→ What is required: Skip the pictures, and retype the data below in full, exactly.

→ Information supplied:
[Start of section]
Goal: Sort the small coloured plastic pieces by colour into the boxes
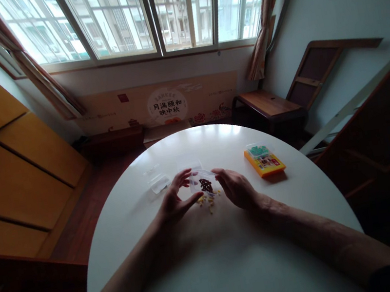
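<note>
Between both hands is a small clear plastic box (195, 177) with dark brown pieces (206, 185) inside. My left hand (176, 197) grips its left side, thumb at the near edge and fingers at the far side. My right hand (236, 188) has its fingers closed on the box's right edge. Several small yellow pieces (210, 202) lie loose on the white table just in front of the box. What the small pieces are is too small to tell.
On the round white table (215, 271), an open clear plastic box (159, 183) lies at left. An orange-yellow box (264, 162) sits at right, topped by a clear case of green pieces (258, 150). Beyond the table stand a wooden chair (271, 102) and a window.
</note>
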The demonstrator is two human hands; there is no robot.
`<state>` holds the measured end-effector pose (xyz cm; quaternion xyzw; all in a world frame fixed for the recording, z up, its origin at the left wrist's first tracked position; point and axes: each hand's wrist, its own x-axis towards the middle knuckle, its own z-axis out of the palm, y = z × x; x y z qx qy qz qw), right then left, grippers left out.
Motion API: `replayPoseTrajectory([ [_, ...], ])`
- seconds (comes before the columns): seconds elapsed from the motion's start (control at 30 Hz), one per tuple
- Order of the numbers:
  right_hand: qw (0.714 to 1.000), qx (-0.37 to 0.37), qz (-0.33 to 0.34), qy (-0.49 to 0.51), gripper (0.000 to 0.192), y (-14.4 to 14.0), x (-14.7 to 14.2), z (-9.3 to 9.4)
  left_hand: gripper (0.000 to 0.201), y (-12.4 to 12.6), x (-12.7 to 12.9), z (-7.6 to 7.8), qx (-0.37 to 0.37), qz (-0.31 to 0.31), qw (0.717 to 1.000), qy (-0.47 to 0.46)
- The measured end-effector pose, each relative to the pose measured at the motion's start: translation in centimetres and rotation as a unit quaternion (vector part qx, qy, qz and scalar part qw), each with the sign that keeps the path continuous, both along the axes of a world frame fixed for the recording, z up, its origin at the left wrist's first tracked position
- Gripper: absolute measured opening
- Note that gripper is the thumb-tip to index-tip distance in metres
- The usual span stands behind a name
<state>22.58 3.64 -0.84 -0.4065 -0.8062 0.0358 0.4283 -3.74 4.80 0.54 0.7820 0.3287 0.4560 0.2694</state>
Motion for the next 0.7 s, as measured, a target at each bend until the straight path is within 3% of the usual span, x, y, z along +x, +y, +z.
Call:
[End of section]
→ Solution for this task:
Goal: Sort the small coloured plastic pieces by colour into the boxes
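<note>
Between both hands is a small clear plastic box (195, 177) with dark brown pieces (206, 185) inside. My left hand (176, 197) grips its left side, thumb at the near edge and fingers at the far side. My right hand (236, 188) has its fingers closed on the box's right edge. Several small yellow pieces (210, 202) lie loose on the white table just in front of the box. What the small pieces are is too small to tell.
On the round white table (215, 271), an open clear plastic box (159, 183) lies at left. An orange-yellow box (264, 162) sits at right, topped by a clear case of green pieces (258, 150). Beyond the table stand a wooden chair (271, 102) and a window.
</note>
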The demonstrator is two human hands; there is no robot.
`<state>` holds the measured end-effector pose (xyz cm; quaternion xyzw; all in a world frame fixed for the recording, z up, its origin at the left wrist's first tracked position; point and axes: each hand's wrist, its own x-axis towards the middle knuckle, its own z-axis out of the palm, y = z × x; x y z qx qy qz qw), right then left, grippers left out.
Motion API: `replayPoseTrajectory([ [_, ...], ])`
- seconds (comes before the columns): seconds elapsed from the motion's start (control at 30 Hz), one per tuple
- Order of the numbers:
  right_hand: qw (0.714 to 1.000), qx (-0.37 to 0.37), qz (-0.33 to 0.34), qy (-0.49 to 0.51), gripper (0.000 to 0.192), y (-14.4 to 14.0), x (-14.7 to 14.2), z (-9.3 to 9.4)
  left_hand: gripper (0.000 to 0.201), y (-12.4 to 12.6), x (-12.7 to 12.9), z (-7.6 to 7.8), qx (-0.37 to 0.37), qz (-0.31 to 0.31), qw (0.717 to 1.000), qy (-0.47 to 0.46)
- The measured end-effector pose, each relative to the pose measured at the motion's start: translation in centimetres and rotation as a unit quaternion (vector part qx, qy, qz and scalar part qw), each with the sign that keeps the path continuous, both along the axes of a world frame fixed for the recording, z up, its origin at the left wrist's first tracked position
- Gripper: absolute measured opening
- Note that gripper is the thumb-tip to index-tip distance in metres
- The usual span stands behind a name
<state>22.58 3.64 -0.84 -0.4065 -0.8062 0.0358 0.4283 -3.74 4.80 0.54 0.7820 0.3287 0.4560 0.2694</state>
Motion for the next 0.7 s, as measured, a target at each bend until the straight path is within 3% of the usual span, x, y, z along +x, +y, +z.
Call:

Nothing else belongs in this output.